# CONCLUDED: Bunnysitter Needed for Special Needs Bun



## ratsrcute (Jul 19, 2008)

My friend has a bunny, Colin, with a broken leg. Due to way he tried to walk after the leg broke and was splinted, he developed severe sores on his other three feet. Now all four legs are bandaged. He has to be bathed twice daily, fed Critical Care 4 times daily, fed his cecal poops, etc. 

The problem is that my friend has fibromyalgia and chronic fatigue, and next week the Section 8 housing inspectors are coming and she needs to do a lot of work on the apartment in addition to caring for Colin. I'm helping some, but she really needs someone to board the bunny for a week or longer. She can't do this all.

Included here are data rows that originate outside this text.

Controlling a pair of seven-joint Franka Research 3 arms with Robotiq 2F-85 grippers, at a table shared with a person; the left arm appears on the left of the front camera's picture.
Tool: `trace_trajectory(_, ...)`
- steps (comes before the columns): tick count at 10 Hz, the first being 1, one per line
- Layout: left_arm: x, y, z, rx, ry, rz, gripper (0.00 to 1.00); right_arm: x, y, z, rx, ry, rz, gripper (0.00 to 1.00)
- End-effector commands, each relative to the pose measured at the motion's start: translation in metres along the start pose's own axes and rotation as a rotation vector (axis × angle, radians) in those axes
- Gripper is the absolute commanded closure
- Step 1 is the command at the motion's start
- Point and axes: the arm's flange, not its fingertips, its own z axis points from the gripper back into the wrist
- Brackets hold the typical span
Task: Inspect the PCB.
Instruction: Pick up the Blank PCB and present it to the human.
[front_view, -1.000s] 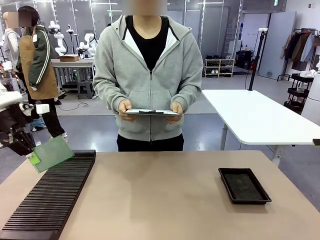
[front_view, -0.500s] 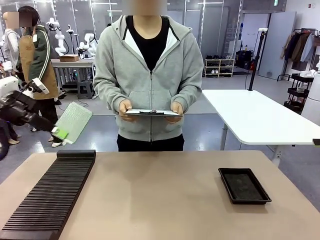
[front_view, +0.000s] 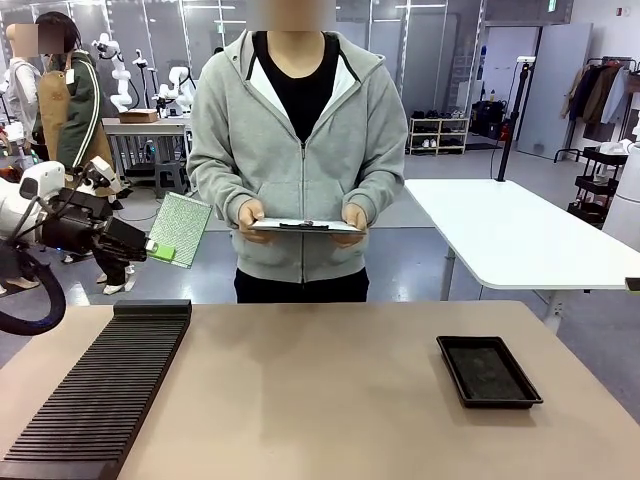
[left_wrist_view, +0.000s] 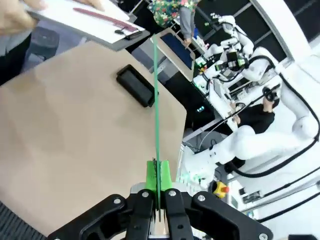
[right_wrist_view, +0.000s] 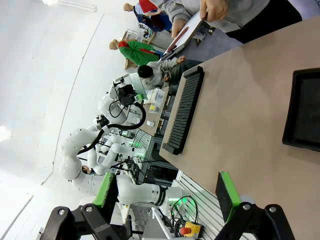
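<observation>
left pincer: my left gripper is clamped on one lower corner of the pcb, with the green pads pinched against both faces.
pcb place: it is up in the air past the table's far left edge, above and beyond the far end of the slotted black rack, and i see it touch nothing but the pads.
pcb pose: it is raised and tilted, with its speckled greyish-green face turned toward my front camera, near the person's sleeve.
left wrist look: here i see the board edge-on, a thin green line rising straight out from between the fingers.
right pincer: my right gripper stands wide with nothing between its pads, and the table is beyond it.
person: the person stands at the far side and holds a grey clipboard flat at waist height.
black tray: the black tray lies on the table toward the right, well apart from the board.
</observation>
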Motion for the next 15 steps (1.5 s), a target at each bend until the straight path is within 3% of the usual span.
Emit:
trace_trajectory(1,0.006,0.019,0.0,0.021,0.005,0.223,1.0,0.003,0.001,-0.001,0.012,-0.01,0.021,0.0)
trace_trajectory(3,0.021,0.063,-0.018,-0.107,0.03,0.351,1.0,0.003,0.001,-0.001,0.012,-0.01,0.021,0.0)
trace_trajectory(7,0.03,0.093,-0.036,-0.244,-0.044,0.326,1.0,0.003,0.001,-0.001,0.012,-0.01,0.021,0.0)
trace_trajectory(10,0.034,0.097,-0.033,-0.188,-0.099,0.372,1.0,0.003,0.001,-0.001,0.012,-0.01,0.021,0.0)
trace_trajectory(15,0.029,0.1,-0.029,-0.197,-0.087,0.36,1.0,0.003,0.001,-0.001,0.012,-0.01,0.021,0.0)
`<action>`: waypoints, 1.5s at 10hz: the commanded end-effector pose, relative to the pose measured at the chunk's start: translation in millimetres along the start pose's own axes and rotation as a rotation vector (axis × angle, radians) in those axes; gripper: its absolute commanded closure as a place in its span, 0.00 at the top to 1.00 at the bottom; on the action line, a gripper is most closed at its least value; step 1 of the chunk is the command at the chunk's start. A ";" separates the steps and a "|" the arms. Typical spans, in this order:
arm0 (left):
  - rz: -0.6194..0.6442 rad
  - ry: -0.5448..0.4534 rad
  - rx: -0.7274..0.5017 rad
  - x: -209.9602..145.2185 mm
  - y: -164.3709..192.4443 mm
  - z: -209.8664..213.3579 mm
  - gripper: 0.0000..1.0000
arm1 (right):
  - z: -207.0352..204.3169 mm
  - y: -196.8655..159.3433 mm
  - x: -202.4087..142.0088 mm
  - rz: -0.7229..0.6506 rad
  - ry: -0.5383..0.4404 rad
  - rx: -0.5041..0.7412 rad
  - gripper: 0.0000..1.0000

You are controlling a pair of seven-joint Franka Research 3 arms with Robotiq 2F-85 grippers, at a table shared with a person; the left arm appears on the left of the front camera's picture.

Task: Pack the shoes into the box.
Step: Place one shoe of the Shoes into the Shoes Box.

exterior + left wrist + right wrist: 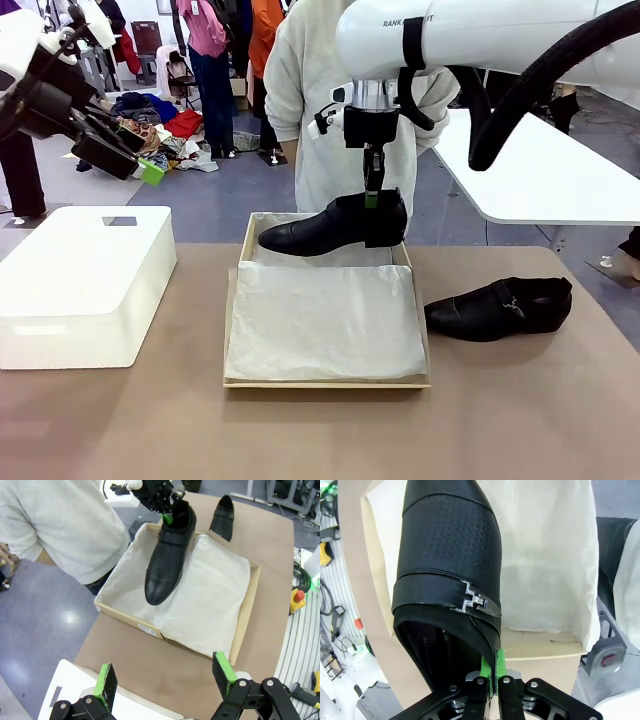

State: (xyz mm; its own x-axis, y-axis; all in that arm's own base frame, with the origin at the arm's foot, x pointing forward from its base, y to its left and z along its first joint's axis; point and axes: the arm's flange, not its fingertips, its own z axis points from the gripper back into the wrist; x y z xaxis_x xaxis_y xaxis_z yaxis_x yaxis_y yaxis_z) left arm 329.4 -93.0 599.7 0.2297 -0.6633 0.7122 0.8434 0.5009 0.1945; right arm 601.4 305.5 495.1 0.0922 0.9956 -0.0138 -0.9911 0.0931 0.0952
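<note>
One glossy black shoe (330,225) hangs over the far end of the brown cardboard box (325,381), toe pointing to the picture's left. My right gripper (372,200) is shut on the rim of its opening at the heel end. In the right wrist view the green pads (500,666) pinch that rim just below the silver buckle (472,601). The second shoe (500,308) lies on the table to the right of the box. My left gripper (150,170) hovers open high at the far left, holding nothing. In the left wrist view it (166,679) looks down on the held shoe (167,560) and the box (245,620).
White tissue paper (325,320) lines the box. A large white plastic bin (85,285) stands left of the box. A person in a pale sweater (300,100) stands at the far edge behind the box. A white table (550,170) is at the far right.
</note>
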 end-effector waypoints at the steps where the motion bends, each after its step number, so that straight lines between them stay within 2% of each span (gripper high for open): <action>1: -0.007 -0.010 -0.012 -0.6 1.0 0.4 1.00 | 4.3 -12.6 12.1 -0.055 -0.054 -0.024 0.00; 5: -0.007 -0.010 -0.012 -0.6 1.0 0.4 1.00 | -15.9 -30.6 26.7 -0.062 -0.044 -0.034 0.00; 11: -0.007 -0.010 -0.012 -0.6 1.0 0.4 1.00 | -43.6 -54.1 29.8 -0.048 -0.050 -0.042 0.00; 15: -0.007 -0.010 -0.012 -0.6 1.0 0.4 1.00 | -57.3 -66.0 24.8 -0.059 0.009 -0.046 0.00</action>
State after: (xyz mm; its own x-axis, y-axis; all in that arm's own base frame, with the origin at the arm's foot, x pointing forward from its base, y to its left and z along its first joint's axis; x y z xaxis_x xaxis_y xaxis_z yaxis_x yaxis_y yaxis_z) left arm 329.4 -92.9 599.8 0.2297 -0.6632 0.7123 0.8434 0.5009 0.1945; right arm 650.6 317.6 422.4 0.1379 0.9904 0.0115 -0.9879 0.1367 0.0726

We are in the Los Angeles area.

She won't be able to pay a whole lot. We are wondering if some person or organization could board the bunny for a relatively low fee compared to a hospital.

Or if you have any other ideas for ways to get her some help.

Thanks,
Mike


----------



## Maureen Las (Jul 19, 2008)

Even though this would be a short term I'm going to move it to rescue,

I'm hoping that one of our members in Pasadena can help you out ..other possibility would be someone from your area HRS. or possibly a rabbit resuce would be generous 
I really hope that you find someone to help out. I have suffered from both conditions and totally understand!
Maureen


----------



## Haley (Jul 20, 2008)

Im going to change the title of this thread so our CA members know you need some help. I would also suggest calling local rabbit rescues (see our rescue list which is a subforum of the rescue section) for listed shelters in your area. 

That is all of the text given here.